The prospect of YouTube (and by extension Google) purchasing Twitch (the “world’s leading video platform and community for gamers”) for a reported $1 billion has caused some to sound the anticompetitive alarm. But is this really a case of a giant squashing a promising upstart? Perhaps…but let’s put this into perspective.
Google has over 1+ billion unique visitors per month – Twitch more than 45 million. Yes Twitch is growing and showing a substantial number of streams, but it’s still a niche player (gaming) that barely raises a flag compared to YouTube’s video machine. Maybe this is a preemptive move? Considering that YouTube has weathered a myriad of competitors and shown more staying power than previous social networks (I’m looking at you Friendster, MySpace, Bebo, etc) it would be surprising if YouTube felt threatened by Twitch - unless everyone who watches online video is about to become super e-sport fans – if that happens I apologize to the reader but I must have missed that memo.
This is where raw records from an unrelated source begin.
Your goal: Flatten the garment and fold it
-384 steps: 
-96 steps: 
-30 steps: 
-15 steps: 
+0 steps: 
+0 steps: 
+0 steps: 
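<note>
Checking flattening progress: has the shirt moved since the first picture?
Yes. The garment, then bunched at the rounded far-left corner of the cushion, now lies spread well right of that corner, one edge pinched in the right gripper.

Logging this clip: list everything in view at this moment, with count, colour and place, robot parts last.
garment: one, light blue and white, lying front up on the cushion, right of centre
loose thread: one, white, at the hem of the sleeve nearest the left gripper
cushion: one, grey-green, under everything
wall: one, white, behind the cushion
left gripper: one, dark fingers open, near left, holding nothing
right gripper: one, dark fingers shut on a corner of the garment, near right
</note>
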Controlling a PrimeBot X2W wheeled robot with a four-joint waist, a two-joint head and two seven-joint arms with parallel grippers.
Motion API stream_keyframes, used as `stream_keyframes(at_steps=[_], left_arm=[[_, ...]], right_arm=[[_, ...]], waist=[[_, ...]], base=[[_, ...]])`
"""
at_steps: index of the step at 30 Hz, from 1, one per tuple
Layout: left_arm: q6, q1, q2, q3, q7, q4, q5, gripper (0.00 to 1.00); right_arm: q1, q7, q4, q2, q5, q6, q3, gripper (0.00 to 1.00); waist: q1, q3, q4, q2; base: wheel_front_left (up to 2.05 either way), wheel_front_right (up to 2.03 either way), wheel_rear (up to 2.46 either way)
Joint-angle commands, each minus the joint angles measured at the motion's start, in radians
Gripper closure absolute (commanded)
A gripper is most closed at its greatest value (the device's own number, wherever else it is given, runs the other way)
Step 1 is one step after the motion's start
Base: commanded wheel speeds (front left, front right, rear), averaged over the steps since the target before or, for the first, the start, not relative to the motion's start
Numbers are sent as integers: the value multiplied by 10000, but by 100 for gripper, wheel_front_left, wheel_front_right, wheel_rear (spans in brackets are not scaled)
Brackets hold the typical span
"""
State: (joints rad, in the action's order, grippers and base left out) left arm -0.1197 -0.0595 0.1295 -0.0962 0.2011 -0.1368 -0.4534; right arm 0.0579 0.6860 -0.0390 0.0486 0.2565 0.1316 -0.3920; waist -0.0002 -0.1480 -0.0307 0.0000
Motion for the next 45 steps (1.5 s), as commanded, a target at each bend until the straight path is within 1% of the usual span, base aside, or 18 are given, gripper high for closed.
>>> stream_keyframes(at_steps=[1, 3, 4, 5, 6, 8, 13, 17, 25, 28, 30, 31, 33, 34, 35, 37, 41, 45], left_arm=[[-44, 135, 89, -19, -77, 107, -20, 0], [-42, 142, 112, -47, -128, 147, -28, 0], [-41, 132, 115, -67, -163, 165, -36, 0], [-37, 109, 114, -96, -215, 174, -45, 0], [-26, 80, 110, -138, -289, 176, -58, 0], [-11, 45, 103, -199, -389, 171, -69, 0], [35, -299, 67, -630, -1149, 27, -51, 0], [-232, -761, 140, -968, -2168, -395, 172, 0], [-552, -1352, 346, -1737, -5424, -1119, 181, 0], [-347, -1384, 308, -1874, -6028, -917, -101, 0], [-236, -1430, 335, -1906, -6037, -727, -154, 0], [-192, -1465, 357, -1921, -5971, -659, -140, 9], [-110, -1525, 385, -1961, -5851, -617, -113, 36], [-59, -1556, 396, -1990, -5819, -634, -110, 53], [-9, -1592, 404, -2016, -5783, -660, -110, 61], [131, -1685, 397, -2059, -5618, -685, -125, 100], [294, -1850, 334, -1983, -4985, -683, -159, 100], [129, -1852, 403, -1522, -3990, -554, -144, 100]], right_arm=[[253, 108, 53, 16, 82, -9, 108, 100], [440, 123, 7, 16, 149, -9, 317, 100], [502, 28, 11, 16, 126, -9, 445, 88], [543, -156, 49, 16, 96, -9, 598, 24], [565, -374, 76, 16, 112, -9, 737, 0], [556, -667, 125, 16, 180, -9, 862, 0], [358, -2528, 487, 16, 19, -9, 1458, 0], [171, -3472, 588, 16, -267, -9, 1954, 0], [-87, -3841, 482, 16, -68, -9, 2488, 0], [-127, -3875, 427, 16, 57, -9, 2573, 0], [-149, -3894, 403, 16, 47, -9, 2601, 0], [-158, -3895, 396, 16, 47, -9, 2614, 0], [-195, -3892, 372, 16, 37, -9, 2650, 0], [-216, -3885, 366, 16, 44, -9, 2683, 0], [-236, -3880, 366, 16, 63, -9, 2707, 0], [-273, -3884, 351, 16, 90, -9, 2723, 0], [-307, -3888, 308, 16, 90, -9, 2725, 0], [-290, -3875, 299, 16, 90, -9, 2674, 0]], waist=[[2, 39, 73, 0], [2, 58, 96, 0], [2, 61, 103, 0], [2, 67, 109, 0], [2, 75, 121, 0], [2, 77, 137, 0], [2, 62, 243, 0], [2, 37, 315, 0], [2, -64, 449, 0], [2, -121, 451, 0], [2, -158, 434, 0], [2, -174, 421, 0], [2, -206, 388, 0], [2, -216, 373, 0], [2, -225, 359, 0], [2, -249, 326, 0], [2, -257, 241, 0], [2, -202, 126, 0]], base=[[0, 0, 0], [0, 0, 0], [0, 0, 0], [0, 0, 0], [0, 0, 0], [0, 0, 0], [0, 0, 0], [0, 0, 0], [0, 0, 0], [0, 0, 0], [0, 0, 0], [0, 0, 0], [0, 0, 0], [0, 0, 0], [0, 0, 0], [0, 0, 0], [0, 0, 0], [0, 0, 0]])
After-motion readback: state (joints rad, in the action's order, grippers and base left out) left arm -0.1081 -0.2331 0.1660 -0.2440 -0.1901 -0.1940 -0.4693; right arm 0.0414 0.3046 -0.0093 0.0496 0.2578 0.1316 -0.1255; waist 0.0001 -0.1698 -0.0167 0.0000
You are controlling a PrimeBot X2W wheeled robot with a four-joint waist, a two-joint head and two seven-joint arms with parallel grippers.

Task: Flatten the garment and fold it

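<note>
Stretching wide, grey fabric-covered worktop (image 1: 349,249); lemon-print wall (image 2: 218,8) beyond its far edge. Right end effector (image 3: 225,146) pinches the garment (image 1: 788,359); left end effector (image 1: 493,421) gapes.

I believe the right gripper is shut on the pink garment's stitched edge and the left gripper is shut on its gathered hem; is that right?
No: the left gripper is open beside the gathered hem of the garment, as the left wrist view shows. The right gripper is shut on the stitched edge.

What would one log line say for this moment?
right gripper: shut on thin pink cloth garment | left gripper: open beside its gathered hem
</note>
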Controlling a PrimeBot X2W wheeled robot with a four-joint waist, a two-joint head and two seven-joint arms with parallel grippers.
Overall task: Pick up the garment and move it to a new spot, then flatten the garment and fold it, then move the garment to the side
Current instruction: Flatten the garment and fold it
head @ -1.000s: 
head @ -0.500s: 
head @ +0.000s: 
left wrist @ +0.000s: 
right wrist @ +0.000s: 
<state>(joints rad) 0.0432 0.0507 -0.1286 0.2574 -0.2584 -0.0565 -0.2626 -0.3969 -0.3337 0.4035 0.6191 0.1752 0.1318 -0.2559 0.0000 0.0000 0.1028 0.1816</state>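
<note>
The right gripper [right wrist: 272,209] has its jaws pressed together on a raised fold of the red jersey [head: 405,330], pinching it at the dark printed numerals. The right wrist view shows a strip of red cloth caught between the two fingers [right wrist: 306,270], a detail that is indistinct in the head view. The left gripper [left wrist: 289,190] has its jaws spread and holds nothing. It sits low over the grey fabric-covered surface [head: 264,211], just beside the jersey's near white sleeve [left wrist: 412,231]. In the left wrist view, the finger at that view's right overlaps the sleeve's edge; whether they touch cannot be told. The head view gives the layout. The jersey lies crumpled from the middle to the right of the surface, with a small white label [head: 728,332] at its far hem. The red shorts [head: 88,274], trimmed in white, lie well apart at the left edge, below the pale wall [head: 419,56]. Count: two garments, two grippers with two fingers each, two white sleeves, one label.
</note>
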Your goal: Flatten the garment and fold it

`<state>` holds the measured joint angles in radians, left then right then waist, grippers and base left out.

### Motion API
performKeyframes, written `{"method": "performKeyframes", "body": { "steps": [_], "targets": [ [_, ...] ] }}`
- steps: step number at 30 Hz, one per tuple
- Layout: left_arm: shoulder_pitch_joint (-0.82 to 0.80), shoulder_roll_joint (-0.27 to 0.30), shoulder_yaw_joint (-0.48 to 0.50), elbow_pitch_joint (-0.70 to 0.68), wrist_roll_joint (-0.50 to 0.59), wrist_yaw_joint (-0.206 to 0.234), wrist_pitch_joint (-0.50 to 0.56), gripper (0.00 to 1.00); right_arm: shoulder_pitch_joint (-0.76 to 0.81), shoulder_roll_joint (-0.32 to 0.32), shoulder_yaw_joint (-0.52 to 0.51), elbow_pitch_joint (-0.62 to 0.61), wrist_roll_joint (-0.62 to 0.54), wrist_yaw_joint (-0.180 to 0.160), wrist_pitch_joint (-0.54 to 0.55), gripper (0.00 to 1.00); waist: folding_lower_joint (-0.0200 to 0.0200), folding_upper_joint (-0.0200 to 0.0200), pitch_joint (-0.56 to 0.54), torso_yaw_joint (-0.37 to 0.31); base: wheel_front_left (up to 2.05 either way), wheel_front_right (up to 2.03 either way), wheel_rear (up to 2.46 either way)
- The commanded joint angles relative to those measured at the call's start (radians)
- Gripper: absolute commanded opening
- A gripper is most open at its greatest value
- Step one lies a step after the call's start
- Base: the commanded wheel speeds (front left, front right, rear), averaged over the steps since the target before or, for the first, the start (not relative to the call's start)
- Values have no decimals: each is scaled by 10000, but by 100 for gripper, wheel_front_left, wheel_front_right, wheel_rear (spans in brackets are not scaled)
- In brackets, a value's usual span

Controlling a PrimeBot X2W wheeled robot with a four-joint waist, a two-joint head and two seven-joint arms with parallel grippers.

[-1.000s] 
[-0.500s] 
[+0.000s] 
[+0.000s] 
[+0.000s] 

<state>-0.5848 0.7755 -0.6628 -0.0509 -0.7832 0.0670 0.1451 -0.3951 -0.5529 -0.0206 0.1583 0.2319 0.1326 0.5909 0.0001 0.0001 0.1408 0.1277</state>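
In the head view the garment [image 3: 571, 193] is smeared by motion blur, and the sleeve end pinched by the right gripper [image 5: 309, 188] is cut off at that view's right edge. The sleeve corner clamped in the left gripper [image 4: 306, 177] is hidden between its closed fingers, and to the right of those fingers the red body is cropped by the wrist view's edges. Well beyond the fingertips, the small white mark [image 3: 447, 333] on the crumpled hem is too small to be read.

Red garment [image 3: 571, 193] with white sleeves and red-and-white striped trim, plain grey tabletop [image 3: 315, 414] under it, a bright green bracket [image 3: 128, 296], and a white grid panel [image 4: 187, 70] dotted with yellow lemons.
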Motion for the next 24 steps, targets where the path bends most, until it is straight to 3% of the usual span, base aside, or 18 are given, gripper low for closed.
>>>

Twitch does bring a good live streaming platform, but YouTube is well positioned in the live arena as well; although live video is likely one of the key elements YouTube has identified with Twitch. What if this is about social and the team behind Twitch who brought together a passionate user base around gaming? I know crazy, right? Google having issues with social!? But consider that Google’s Orkut never gained much traction outside select countries (e.g. Brazil) and Google+ hasn’t dethroned Facebook – YouTube users even protested when Google integrated Google+ accounts into the video service. Not to mention Google’s Hangouts didn’t stop Facebook from acquiring WhatsApp for $19 billion.
Twitch might be the seed or nexus for a change in how YouTube approaches social, which could engender a range of community driven video services/channels. All of these could fall under the YouTube umbrella, but each could have their own social groupings – without being forced to link into an all-purpose social account like Google+. To the ardent core users these portals will look and feel very much like an independent community but to the casual observer, peering in through the YouTube portal, they could look like virtual interactive channels.
Yes, Google offers channels and content categorization by genre but it still feels very one-to-one, where users are encouraged to subscribe to a particular contributor. In the end the user might have an eclectic mélange of videos but this doesn’t take online video watching to a new level. I’m not suggesting YouTube needs to alter its exceptionally successful recipe, but rather accentuate it by giving its most passionate users a place to call their own – while offering them a massive user base to help drive viewership.
So long as YouTube doesn’t dissolve Twitch into the massive YouTube fold, I see promise for what the combined minds of Twitch and YouTube could bring to the market. They probably won’t use the “YouTwitch” name as some have humorously penned the potential merged entity, but that’s probably a good thing – for similar reasons why Apple doesn’t like people calling the iPod touch, the iTouch.